Telemedicina, accordo Asmel-Asl Na3 Sud: arrivano tre nuovi presidi, uno è a Liveri

L’associazione per la sussidiarietà e la modernizzazione degli enti locali (Asmel) ha sottoscritto con l’Azienda Sanitaria Napoli Sud 3, un protocollo di intesa per realizzare presidi territoriali connessi al sistema sanitario nazionale. L’Asl ha reso disponibili kit di telemedicina domiciliare per la rilevazione dei parametri fisiologici tra i quali temperatura, pressione arteriosa, peso, glicemia, saturimetria, frequenza respiratoria. Asmel ha stanziato i fondi per attrezzare i primi tre presidi territoriali, presso i comuni di Liveri, Agerola e Pimonte. I pazienti, da casa o dai presidi territoriali potranno accedere alla centrale di telemedicina attiva presso l’ospedale di Gragnano, con un team di 40 specialisti. Il sistema ha al centro le prescrizioni del medico di base e la cartella clinica su piattaforma telematica nel rispetto degli standard di sicurezza, privacy e interoperabilità imposti dalle recenti linee guida nazionali approvate a fine ottobre scorso. Il progetto Asmel/Asl Napoli 3 Sud rappresenta un primo passo concreto della estensione delle cure mediche e specialistiche sul territorio affidando ai Comuni un ruolo operativo e propulsivo molto utile sotto il profilo socio sanitario.

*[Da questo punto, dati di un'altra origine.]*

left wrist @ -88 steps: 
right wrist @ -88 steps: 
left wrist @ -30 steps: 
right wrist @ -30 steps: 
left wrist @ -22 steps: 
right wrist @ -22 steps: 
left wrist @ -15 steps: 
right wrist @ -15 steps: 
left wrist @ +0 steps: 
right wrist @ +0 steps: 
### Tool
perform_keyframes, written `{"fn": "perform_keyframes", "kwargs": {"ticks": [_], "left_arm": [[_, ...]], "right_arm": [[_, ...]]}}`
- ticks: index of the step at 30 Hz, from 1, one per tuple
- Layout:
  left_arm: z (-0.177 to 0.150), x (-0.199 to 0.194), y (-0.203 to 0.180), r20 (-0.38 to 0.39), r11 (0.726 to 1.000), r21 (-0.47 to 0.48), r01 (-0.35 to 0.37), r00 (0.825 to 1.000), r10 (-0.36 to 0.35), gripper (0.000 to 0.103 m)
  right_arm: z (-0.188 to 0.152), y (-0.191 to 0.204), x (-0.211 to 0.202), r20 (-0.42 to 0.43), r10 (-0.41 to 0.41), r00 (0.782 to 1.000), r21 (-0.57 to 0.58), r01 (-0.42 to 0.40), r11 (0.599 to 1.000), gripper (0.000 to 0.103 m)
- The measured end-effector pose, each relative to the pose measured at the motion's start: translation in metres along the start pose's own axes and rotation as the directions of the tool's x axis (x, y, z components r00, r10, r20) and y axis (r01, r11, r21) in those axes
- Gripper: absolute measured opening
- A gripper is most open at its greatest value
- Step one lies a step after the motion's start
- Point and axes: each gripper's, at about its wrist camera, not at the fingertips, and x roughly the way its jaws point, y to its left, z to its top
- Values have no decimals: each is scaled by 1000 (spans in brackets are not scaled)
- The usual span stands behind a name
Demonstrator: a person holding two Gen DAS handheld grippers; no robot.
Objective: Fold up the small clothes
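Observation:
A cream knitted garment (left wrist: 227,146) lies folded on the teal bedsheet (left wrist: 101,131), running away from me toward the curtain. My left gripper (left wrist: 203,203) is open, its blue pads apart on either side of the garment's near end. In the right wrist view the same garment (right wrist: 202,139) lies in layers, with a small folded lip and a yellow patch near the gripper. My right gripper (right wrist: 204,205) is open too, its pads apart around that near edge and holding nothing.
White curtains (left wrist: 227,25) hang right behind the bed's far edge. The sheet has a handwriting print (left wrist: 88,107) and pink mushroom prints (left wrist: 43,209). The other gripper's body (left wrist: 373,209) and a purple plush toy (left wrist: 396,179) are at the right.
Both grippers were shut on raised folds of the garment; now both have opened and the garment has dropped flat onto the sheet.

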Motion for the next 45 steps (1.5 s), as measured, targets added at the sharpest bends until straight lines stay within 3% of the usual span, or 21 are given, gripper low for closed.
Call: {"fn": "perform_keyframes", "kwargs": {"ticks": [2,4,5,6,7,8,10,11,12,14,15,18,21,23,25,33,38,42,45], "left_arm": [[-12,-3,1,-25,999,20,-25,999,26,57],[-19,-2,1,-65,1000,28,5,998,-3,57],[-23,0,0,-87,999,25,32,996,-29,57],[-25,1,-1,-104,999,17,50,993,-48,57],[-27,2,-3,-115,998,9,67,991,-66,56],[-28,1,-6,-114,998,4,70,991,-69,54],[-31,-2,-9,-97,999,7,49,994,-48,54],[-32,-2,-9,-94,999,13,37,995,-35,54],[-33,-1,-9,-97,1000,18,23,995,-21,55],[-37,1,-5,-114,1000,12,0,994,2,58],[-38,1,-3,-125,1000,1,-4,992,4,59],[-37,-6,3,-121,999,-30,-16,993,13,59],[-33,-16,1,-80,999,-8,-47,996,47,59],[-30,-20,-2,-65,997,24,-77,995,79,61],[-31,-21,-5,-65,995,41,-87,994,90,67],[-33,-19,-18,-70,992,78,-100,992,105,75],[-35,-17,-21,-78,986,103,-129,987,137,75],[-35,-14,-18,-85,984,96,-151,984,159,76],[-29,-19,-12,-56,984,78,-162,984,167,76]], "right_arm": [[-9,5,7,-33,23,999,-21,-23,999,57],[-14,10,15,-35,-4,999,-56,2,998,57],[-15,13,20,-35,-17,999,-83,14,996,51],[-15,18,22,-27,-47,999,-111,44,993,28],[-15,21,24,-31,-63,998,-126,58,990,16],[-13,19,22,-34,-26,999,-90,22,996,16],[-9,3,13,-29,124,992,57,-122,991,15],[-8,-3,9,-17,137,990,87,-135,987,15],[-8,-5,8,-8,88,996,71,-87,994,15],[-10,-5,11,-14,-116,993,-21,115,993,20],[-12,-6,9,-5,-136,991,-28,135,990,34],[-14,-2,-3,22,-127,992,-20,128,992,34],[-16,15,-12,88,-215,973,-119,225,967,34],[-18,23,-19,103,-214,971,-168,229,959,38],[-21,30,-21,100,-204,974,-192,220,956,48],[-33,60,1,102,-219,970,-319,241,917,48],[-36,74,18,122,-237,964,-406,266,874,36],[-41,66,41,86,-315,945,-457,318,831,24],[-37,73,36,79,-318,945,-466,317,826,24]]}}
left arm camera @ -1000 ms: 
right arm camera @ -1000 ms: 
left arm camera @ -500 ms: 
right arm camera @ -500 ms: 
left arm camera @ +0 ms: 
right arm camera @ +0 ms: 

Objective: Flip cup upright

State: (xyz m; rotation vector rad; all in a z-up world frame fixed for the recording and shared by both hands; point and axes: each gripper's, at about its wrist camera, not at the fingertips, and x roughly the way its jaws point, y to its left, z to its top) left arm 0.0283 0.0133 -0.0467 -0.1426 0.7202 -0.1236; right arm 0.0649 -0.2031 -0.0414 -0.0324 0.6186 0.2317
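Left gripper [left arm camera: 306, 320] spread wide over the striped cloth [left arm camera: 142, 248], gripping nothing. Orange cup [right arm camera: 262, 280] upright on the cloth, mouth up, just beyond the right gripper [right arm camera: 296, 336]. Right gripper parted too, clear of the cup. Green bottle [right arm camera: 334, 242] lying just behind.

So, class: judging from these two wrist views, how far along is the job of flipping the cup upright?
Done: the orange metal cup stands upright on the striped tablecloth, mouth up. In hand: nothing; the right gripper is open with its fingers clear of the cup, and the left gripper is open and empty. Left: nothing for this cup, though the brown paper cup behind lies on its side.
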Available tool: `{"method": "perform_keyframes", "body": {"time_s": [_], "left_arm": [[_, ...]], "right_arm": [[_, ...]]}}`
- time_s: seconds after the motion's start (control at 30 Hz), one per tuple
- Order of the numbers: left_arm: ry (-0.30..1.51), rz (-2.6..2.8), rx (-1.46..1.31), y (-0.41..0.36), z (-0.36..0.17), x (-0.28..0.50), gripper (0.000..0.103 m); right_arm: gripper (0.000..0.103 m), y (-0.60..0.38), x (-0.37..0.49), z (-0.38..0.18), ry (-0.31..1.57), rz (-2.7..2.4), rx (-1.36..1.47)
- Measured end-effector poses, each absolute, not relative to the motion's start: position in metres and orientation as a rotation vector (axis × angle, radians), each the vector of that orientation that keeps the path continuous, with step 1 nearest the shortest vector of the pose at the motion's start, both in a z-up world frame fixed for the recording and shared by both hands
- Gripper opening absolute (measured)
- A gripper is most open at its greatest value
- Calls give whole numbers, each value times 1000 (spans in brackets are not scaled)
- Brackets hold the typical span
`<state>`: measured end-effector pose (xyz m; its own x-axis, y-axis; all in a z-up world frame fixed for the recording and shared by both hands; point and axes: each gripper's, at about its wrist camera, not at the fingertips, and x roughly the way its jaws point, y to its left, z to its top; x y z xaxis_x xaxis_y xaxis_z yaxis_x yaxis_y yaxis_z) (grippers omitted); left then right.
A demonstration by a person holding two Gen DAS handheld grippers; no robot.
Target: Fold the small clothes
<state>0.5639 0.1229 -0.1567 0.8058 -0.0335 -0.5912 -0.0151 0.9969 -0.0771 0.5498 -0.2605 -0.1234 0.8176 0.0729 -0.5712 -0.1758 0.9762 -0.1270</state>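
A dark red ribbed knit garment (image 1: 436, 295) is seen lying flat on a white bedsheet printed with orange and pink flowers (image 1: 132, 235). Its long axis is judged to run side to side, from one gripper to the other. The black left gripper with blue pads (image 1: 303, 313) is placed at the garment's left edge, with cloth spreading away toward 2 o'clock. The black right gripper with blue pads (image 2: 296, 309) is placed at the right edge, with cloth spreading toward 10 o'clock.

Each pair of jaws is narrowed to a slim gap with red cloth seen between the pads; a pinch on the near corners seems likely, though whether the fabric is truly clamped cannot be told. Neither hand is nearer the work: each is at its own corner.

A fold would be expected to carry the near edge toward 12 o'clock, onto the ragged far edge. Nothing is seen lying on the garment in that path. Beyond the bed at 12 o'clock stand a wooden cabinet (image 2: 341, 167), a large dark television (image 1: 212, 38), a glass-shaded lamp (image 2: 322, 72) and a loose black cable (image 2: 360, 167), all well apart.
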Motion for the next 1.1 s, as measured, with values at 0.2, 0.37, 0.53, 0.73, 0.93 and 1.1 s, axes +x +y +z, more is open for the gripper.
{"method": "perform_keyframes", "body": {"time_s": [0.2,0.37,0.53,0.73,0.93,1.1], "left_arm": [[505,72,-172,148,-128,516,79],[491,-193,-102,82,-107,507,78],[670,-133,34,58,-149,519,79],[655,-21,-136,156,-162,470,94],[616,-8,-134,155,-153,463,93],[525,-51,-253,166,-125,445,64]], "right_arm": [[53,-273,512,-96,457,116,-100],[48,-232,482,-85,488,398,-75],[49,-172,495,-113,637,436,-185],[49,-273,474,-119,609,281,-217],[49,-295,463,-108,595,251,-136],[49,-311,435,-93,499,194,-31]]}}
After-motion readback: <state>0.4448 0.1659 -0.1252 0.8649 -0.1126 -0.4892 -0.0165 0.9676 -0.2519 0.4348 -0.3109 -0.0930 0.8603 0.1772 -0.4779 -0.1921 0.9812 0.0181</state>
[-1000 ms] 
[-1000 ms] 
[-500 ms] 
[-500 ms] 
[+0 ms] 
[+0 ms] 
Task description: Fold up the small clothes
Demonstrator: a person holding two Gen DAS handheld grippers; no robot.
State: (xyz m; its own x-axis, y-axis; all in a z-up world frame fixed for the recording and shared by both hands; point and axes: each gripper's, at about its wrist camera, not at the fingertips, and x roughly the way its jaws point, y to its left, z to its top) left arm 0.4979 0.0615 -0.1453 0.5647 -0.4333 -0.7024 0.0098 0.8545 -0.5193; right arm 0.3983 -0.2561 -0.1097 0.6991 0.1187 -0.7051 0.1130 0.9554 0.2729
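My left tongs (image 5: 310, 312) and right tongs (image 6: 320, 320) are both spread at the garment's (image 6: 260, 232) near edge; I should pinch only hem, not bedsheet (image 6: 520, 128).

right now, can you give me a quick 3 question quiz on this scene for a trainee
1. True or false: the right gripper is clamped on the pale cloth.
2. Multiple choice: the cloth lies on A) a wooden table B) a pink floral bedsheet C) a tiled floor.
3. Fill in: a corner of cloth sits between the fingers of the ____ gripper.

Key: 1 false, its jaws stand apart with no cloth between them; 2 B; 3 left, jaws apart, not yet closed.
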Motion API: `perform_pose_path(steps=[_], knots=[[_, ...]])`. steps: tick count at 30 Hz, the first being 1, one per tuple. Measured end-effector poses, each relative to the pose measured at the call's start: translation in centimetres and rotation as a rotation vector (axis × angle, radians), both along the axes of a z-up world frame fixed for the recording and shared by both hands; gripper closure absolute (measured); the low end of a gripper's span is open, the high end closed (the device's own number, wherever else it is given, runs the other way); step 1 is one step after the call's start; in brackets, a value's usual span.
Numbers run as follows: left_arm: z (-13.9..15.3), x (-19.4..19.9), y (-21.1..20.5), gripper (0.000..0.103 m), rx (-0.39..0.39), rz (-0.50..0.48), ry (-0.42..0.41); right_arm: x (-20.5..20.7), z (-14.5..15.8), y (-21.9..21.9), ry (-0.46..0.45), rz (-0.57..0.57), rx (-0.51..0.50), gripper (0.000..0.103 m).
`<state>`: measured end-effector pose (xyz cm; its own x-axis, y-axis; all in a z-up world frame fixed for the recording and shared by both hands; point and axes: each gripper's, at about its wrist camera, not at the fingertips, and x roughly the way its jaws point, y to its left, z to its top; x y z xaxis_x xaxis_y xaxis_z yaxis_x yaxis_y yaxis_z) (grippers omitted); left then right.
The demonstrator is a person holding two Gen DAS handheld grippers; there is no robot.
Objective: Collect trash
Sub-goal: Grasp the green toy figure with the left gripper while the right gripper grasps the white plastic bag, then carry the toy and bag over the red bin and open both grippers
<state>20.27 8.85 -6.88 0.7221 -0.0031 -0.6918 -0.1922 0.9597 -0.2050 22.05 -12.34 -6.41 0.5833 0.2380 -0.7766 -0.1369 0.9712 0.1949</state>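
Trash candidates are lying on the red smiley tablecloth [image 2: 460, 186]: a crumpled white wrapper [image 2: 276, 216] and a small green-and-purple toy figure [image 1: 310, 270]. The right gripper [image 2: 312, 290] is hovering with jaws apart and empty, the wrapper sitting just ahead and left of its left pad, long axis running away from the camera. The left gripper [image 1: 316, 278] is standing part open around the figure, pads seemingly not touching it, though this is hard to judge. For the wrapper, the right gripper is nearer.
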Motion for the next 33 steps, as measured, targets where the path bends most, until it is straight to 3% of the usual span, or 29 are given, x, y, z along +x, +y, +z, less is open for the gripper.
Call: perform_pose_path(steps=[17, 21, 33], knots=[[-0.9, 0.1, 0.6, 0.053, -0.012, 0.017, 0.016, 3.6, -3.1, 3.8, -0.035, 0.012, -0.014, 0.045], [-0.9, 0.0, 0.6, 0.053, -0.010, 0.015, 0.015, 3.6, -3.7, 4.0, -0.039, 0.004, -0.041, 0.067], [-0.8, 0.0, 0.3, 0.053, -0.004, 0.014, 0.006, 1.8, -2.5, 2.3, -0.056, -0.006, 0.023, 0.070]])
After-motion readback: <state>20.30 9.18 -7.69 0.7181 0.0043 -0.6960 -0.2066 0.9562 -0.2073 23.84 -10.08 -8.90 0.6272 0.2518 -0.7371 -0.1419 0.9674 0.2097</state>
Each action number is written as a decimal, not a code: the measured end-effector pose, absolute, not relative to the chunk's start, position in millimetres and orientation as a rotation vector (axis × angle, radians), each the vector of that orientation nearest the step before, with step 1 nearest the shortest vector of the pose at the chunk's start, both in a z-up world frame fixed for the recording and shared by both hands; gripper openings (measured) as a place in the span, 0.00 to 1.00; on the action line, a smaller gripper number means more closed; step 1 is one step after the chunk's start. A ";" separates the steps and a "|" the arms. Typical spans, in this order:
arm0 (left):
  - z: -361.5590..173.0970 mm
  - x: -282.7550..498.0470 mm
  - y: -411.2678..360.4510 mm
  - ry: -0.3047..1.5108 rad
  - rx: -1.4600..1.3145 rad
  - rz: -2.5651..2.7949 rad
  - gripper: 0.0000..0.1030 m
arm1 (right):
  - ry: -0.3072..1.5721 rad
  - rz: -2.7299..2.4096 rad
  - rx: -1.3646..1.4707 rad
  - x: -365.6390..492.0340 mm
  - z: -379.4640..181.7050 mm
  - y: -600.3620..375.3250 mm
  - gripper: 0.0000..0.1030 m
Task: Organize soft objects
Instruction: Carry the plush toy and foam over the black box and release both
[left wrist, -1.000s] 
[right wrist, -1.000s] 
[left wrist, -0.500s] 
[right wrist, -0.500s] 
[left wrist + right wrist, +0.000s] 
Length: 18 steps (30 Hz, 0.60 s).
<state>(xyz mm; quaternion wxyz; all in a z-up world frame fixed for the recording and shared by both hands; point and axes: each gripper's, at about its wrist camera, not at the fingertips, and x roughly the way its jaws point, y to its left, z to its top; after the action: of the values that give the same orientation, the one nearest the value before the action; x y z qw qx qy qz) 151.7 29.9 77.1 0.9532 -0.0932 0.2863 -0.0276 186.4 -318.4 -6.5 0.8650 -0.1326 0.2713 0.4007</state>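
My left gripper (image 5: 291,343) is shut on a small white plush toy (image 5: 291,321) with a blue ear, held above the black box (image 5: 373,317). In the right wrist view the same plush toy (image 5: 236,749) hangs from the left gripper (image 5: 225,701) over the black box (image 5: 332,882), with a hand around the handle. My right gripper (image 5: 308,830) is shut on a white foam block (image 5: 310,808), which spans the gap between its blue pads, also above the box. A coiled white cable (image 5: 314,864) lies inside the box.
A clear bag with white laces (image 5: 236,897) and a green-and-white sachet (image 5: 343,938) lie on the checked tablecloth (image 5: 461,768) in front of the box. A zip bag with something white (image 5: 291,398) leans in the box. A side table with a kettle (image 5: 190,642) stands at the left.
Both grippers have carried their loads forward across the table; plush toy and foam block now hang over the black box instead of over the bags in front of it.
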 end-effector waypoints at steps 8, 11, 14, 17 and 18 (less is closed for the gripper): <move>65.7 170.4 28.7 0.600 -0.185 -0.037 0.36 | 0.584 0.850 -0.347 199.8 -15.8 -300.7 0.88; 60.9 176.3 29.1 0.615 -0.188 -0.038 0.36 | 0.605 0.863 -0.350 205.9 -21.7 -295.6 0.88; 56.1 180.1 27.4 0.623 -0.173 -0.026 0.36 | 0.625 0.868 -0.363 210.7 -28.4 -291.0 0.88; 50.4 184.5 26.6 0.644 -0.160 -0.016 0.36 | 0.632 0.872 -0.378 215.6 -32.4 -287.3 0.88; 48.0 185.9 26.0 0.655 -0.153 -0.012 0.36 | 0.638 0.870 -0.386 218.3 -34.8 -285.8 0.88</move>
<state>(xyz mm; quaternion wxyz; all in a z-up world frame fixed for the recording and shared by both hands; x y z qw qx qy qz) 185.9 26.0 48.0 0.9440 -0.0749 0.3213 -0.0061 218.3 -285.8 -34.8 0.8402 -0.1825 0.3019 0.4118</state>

A regime, ogni Comune interessato potrà partecipare con un investimento di poche migliaia di euro. “In Italia, il vero collo di bottiglia – afferma Francesco Pinto, Segretario generale Asmel – non è la carenza di fondi e sempre meno quella di connessioni veloci, ma l’eccesso di prescrizioni concepite in una logica centralista e dirigista. La transizione al digitale si afferma, invece, con processi pervasivi e collaborativi come dimostrano tutte le realizzazioni di successo già affermate in Rete. Servono solo standard aperti in contrasto alle rendite di posizione, e connessioni veloci. Insomma, volontà politica”.  Da 11 anni Asmel gestisce servizi in Rete per conto degli oltre 3500 associati, il 44% dei Comuni italiani, realizzando processi di digitalizzazione nei più svariati settori: dall’e-government agli appalti, alla gestione associata dei servizi, alla formazione. “Attraverso la Rete valorizziamo e tuteliamo – afferma Giovanni Caggiano, presidente Asmel- l’azione dei Comuni piccoli e medi, contrastando i tentativi di accorpamento coatto degli Enti. In Italia esiste una rete di energie sul territorio, che si difende dai tentativi di omologazione agli apparati centrali basati su un groviglio di prescrizioni che soffoca lo sviluppo”.